One wreck Cordingly references more than once is the Whydah, a slave ship captured by a North American pirate named Sam Bellamy and converted for his use. Its artifacts and history are beautifully assembled in the Real Pirates exhibition currently at the Denver Museum of Nature and Science. The combination of reading Cordingly’s book and touring the Whydah exhibition truly brought the research to life. There are many references to ships and places in the exhibition which Cordingly explores, and the exhibition provides a close up on the Whydah which Cordingly did not.

The exhibition is probably the best I’ve seen. The collection is assembled in such a way that you follow the history of various crew members through their careers and deaths, moving through set pieces that would make your local Renaissance Fair cry. I was impressed by the actors drifting through the exhibition.
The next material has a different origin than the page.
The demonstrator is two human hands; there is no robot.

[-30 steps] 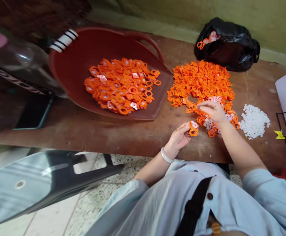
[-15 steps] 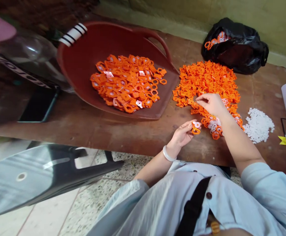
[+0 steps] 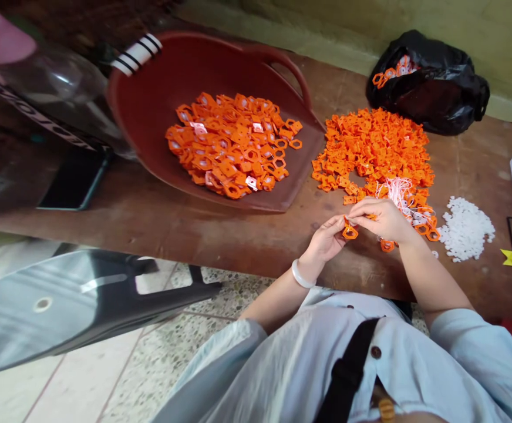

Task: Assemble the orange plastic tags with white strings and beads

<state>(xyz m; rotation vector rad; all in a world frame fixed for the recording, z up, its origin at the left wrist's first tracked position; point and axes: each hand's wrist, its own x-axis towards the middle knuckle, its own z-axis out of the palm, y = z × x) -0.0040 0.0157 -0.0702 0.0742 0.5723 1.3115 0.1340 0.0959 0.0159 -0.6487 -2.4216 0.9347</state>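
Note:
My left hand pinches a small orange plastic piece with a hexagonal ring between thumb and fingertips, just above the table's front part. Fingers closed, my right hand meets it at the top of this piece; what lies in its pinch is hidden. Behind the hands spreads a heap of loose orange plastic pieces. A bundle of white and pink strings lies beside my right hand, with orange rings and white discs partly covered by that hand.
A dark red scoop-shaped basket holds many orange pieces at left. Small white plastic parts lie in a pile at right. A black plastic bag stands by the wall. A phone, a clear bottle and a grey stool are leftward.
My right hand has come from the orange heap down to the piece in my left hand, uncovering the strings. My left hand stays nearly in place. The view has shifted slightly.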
They provided a nice bit of unconsidered perspective, such as those of the wives left behind.

The ship’s own history is discussed, as are the modifications necessary to convert her from slaver to pirate vessel. The exhibition also helped by clarifying terms Cordingly used without definition. I can tell a pink from a sloop now, should the need ever arise. While the exhibition does not polish over the role of the slave trade in piracy, it perhaps takes the democracy of pirate crews to a bit of an idealized place.

It’s not often that I’m lucky enough to see a tactile display at the same time I’m reading a good book on a historical topic. If you can catch the exhibition when it comes to your area I recommend it, and I recommend Cordingly’s book even more highly.

Mar262010

Fatal Footprints: Comments on Donovan Webster’s Aftermath

Getting a degree in History was one of the most edifying things I’ve done. Even the most boring of classes, taught by the most burned-out professor, gave me insight into something new. My history degree taught me to research, made me a better academic writer, a more critical thinker, and helped me see patterns in human progress.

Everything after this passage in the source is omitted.